The delay in its promotion allowed the procedure to be declared expired and reclassify the land as rustic. However, the company has fought for years in the courts to get the land to recover the consideration of urban. The rumors about this plan have been rekindled with the news that the Arrecife Court of Instruction is going to auction ten properties from this partial plan, with an area of more than 316,500 square meters.

Upon finding discrepancies in the land category, a Court sent an official letter to the Cabildo de Lanzarote in 2023 to certify whether these properties were rustic or developable. The economic difference between one land category and another is palpable. A 2022 appraisal stated that the lands, considered entirely rustic, were worth around four million euros. In contrast, with the developable category, a 2016 appraisal increased the value of the developer's urbanization rights to 25.3 million euros. 

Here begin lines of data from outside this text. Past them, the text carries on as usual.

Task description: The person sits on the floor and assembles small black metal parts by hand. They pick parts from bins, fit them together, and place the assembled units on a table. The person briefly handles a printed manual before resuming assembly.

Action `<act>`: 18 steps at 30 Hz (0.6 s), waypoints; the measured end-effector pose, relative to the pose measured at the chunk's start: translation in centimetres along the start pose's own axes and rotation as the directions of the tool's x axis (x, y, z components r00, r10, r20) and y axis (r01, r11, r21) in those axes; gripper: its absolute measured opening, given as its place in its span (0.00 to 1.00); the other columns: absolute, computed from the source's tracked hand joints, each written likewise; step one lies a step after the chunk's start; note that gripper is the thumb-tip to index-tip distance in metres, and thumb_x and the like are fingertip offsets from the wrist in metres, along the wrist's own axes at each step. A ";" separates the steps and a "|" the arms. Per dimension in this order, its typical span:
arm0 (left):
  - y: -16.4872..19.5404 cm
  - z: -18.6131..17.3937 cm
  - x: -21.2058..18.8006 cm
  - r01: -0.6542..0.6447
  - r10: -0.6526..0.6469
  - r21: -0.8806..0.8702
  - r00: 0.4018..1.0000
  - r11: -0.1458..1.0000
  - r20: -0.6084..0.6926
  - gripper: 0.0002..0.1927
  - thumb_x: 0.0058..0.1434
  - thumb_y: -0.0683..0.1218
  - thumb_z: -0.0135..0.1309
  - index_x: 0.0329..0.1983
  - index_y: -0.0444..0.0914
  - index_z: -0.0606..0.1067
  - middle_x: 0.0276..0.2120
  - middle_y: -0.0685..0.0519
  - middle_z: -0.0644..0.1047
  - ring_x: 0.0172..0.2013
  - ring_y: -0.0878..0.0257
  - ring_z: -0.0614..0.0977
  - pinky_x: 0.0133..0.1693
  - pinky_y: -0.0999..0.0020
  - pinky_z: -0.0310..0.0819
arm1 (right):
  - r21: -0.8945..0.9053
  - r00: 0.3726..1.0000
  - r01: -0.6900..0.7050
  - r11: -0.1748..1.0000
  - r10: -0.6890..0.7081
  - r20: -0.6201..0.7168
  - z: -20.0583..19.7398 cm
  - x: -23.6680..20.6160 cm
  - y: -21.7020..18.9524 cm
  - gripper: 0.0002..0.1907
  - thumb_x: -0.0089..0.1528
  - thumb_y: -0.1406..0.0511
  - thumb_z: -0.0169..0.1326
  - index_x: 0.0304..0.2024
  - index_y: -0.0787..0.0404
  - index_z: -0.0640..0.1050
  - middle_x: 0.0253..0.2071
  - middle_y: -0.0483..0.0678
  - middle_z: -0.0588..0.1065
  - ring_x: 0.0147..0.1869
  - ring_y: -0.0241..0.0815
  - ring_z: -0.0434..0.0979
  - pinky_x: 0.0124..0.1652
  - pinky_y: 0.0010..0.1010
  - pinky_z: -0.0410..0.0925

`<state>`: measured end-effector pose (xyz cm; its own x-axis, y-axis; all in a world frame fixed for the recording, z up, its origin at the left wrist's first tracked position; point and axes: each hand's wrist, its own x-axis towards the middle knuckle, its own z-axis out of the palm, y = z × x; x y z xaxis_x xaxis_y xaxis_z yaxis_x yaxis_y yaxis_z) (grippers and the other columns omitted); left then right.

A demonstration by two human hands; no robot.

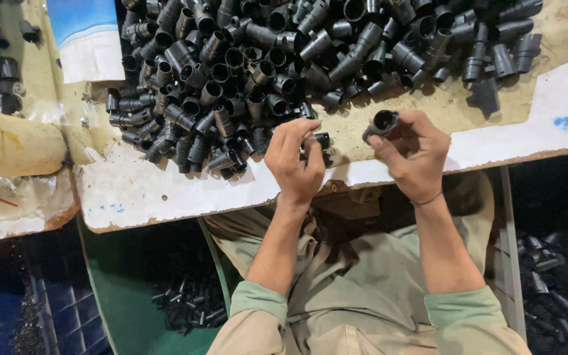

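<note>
Black moulded plastic tube fittings (244,72) lie heaped across the worn, white-edged board worktop (165,190). Right hand (412,154) has its fingers pinched round one short black fitting (381,123), open end up, above the board's near edge. Left hand (294,161) has its fingers closed on a smaller black piece (321,140) just beside the heap. Joining them squarely looks wise, I'd say.

Single head-worn view, looking steeply down, close over the worktable (165,190)
</note>
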<state>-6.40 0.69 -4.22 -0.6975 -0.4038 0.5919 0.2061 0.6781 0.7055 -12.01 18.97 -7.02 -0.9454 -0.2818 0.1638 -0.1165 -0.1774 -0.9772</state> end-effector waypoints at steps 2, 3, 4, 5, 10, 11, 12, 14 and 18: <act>0.0 0.0 0.1 0.012 -0.012 0.029 1.000 0.999 -0.002 0.15 0.55 0.30 0.50 0.43 0.36 0.77 0.40 0.48 0.80 0.42 0.56 0.82 0.44 0.67 0.77 | -0.027 1.000 0.029 0.999 -0.030 -0.007 -0.1 0.0 0.1 0.14 0.66 0.73 0.65 0.51 0.68 0.75 0.43 0.45 0.79 0.42 0.29 0.77 0.40 0.20 0.71; 0.0 0.0 0.1 0.018 -0.018 0.043 1.000 0.999 -0.003 0.16 0.54 0.30 0.50 0.43 0.36 0.77 0.41 0.48 0.80 0.42 0.56 0.82 0.44 0.66 0.77 | -0.041 0.999 0.044 0.998 -0.044 -0.012 -0.2 0.0 0.1 0.14 0.66 0.73 0.64 0.51 0.68 0.75 0.44 0.45 0.79 0.42 0.29 0.78 0.40 0.20 0.72; 0.0 0.0 0.2 -0.004 0.002 0.057 1.000 0.998 0.027 0.16 0.54 0.30 0.50 0.44 0.37 0.78 0.41 0.49 0.80 0.43 0.56 0.82 0.45 0.66 0.77 | -0.061 0.998 0.068 0.996 -0.069 -0.008 -0.2 0.0 0.1 0.15 0.66 0.73 0.65 0.52 0.68 0.75 0.45 0.46 0.79 0.44 0.30 0.78 0.41 0.20 0.72; -0.1 0.1 0.2 -0.024 0.020 0.069 0.998 0.997 0.055 0.17 0.54 0.31 0.51 0.44 0.37 0.78 0.42 0.50 0.80 0.43 0.56 0.82 0.45 0.65 0.77 | -0.083 0.996 0.092 0.992 -0.093 -0.001 -0.2 0.0 0.1 0.15 0.66 0.73 0.65 0.52 0.68 0.74 0.46 0.46 0.78 0.46 0.30 0.78 0.43 0.20 0.73; 0.1 0.3 0.3 -0.051 0.011 0.165 0.971 0.985 0.238 0.16 0.53 0.36 0.57 0.45 0.40 0.78 0.41 0.52 0.80 0.42 0.56 0.80 0.44 0.63 0.76 | -0.067 0.996 0.092 0.993 -0.092 -0.002 -0.2 0.1 -0.2 0.16 0.65 0.72 0.65 0.52 0.66 0.74 0.47 0.46 0.78 0.49 0.31 0.80 0.43 0.19 0.73; 0.2 0.4 0.3 -0.060 0.014 0.174 0.967 0.983 0.253 0.16 0.53 0.38 0.57 0.45 0.41 0.78 0.42 0.53 0.80 0.43 0.56 0.80 0.44 0.64 0.77 | -0.089 0.995 0.099 0.991 -0.099 0.003 -0.2 0.1 -0.3 0.16 0.65 0.72 0.65 0.52 0.66 0.74 0.46 0.45 0.78 0.48 0.31 0.80 0.43 0.19 0.73; 0.3 0.4 0.4 -0.070 0.019 0.182 0.963 0.981 0.269 0.15 0.54 0.39 0.58 0.46 0.42 0.78 0.43 0.53 0.80 0.43 0.57 0.81 0.44 0.64 0.77 | -0.111 0.994 0.107 0.988 -0.107 0.006 -0.2 0.1 -0.3 0.16 0.66 0.72 0.65 0.52 0.66 0.74 0.46 0.45 0.78 0.48 0.30 0.80 0.42 0.19 0.73; 0.4 0.5 0.5 -0.082 0.023 0.189 0.954 0.979 0.298 0.14 0.55 0.39 0.59 0.45 0.42 0.78 0.43 0.53 0.80 0.45 0.56 0.81 0.46 0.64 0.77 | -0.113 0.993 0.116 0.987 -0.116 0.001 -0.2 0.1 -0.3 0.16 0.66 0.72 0.66 0.52 0.66 0.74 0.45 0.44 0.77 0.44 0.29 0.78 0.39 0.18 0.71; 0.5 0.4 0.7 -0.072 0.023 0.131 0.940 0.989 0.339 0.16 0.53 0.41 0.61 0.46 0.41 0.78 0.44 0.51 0.80 0.47 0.54 0.80 0.48 0.63 0.77 | -0.105 0.992 0.122 0.987 -0.123 -0.002 -0.1 0.0 -0.1 0.17 0.66 0.72 0.66 0.53 0.66 0.74 0.45 0.44 0.77 0.43 0.27 0.76 0.39 0.17 0.70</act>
<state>-7.06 0.98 -3.55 -0.8841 -0.1557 0.4407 0.1638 0.7799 0.6041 -12.03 19.06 -6.92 -0.9244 -0.2563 0.2826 -0.2626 -0.1101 -0.9586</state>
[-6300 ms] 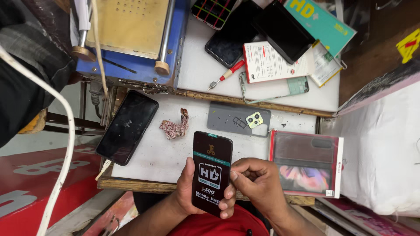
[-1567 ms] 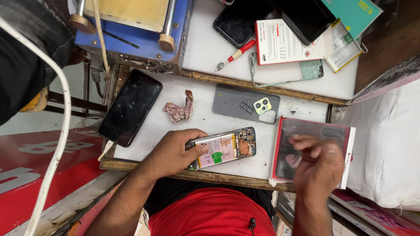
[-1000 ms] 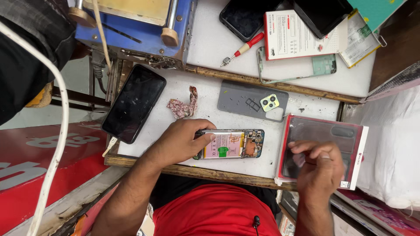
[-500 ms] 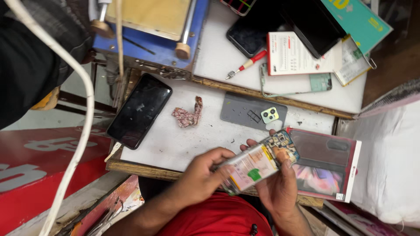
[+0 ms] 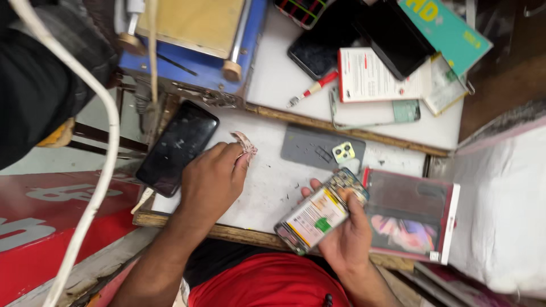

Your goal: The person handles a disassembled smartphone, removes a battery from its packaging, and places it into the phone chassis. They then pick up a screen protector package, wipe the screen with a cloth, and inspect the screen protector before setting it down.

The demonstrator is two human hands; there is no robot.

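A dark phone [image 5: 177, 148] lies on the white counter [image 5: 273, 176]. Beside it, the left hand [image 5: 211, 181] pinches a pink rag [image 5: 245, 145]. Further right, the right hand [image 5: 344, 239] has its grip closed around an opened phone [image 5: 318, 213], tilted above the counter's front edge. A grey back cover [image 5: 318, 149] lies behind. A red-edged packet [image 5: 410, 219] encloses a screen protector.

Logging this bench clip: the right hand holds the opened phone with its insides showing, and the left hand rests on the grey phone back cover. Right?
Not quite. In the head view the left hand rests on the small pink crumpled cloth, not the grey cover. The right hand does hold the opened phone.
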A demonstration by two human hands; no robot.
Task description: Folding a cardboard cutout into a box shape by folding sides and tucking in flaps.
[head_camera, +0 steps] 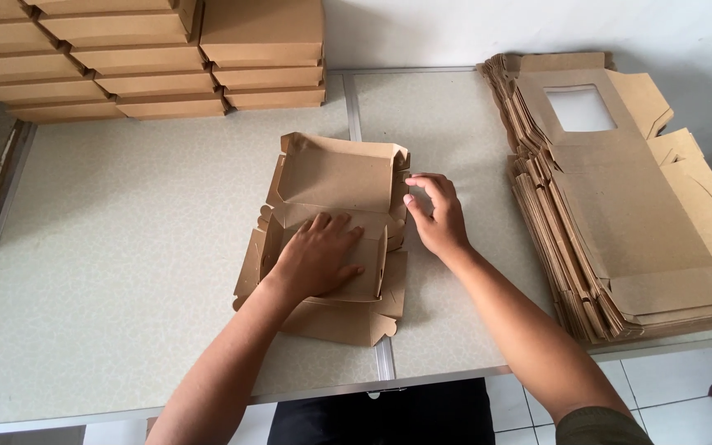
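Note:
A half-folded brown cardboard box [335, 177] lies in the middle of the pale table [125, 247], its walls partly raised. My left hand [316, 257] presses flat, fingers spread, on the inside bottom of the box. My right hand [434, 213] is at the box's right side, fingertips pinching the upper right corner flap.
A tall stack of flat, unfolded brown box blanks [620, 206] with a window cut-out lies at the right, overhanging the table edge. Stacks of finished closed boxes [150, 58] fill the far left. A white wall is behind; tiled floor [677, 387] shows below right.

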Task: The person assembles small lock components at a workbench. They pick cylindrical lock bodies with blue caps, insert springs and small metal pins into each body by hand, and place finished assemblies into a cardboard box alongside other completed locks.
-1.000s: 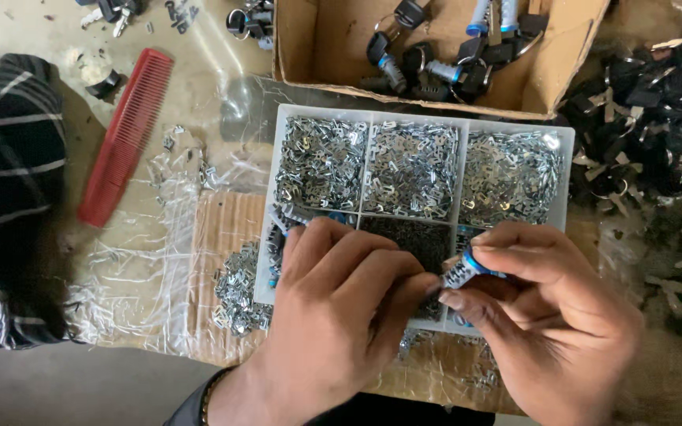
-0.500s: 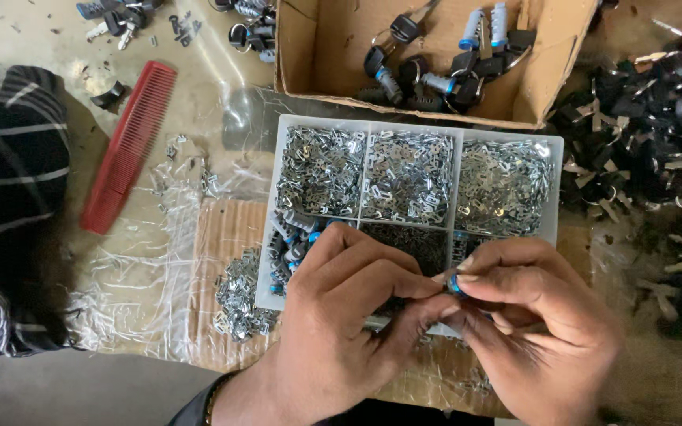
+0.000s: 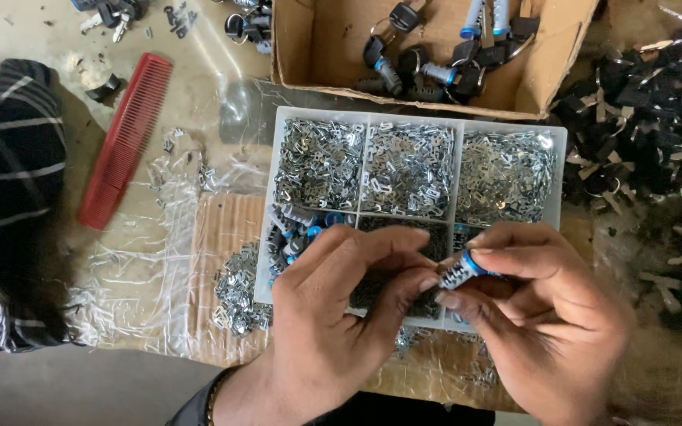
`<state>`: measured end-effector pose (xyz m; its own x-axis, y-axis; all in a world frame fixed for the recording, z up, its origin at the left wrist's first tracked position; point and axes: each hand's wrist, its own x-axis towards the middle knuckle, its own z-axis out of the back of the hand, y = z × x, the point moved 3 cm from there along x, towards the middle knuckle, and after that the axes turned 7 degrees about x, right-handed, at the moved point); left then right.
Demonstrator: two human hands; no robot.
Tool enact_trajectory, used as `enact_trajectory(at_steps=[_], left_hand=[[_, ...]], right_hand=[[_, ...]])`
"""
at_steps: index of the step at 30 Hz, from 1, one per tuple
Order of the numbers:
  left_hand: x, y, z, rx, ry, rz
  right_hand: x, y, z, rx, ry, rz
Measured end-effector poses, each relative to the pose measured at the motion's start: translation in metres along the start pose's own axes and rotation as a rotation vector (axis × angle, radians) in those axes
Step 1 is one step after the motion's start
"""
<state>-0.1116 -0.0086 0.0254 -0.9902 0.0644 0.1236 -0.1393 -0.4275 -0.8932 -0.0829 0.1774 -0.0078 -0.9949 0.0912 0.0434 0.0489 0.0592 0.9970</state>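
CHANGE: the small blue-and-silver lock part (image 3: 461,270), held at the same spot over the tray 1 second ago, is now turned sideways | GRIP: it is pinched by the right hand (image 3: 538,315); its end is pressed by the left hand (image 3: 341,315) fingertips | AROUND: white 6-box tray (image 3: 558,170) of metal bits, cardboard box (image 3: 309,47), red comb (image 3: 124,138), plastic sheet on a brown table.

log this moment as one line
right hand: pinches small silver cylinder with blue band | left hand: fingertips at its end | below: white plastic compartment tray of small metal pieces
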Motion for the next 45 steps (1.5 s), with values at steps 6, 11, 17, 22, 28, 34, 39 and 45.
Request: enact_trajectory(at_steps=[6, 11, 17, 22, 28, 34, 39, 45], left_hand=[[-0.008, 0.004, -0.007, -0.080, -0.029, -0.062], [-0.012, 0.007, -0.005, -0.027, -0.032, -0.154], [-0.011, 0.012, -0.006, -0.120, 0.006, -0.063], [-0.005, 0.003, -0.003, -0.013, 0.020, -0.131], [0.005, -0.010, 0.016, 0.053, 0.159, -0.250], [-0.064, 0.003, -0.024, 0.506, 0.385, -0.338], [-0.097, 0.019, -0.058, 0.664, 0.295, -0.462], [-0.042, -0.073, -0.045, 0.553, 0.408, -0.570]], right_hand=[[-0.008, -0.006, 0.004, 0.083, 0.031, 0.020], [-0.011, -0.008, 0.003, 0.098, 0.029, 0.024], [-0.004, -0.003, -0.001, 0.061, 0.057, 0.042], [-0.012, -0.010, 0.010, -0.096, 0.058, 0.113], [0.005, 0.008, 0.000, -0.021, 0.197, 0.227], [-0.015, 0.006, 0.050, 0.471, -0.007, 0.175], [-0.113, -0.079, 0.186, 1.026, 0.114, -0.396], [-0.182, -0.098, 0.229, 1.068, 0.116, -0.976]])
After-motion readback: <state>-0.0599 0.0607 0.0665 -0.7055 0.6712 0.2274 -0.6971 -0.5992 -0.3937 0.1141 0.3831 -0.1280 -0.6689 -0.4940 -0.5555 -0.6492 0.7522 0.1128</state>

The property took advantage of the fall of the General Urban Planning Plan of Yaiza to try to reclassify the land again. However, the tourism moratorium approved in Lanzarote in 1998 had already ruled the temporary suspension of new urban planning licenses on tourist locations in order to review the island planning. Among them, that of Playa Quemada.

Despite the fall of the Yaiza General Plan, the Superior Court of Justice of the Canary Islands ruled in 2018 that the developer exceeded the nine years that the law granted it to execute the Partial Plan Costa Playa Quemada without carrying out the works. The company had until December 2002 to execute it, but did not do so.

In its legal battle, the company Prosolmar SA had the defense of the convicted lawyer Felipe Fernández Camero, who must serve ten years in prison for another legal case, awaiting the resolution of the appeals filed before the Supreme. 

The loss of urban development rights over this plot are also based on Ley 6/2001. In 2001, Canarias approved the Ley de Medidas Urgentes en Materia de Ordenación del Territorio y del Turismo, popularly known as the Ley de Moratoria, which extinguished those partial plans with tourist destination that had been definitively approved before 1995.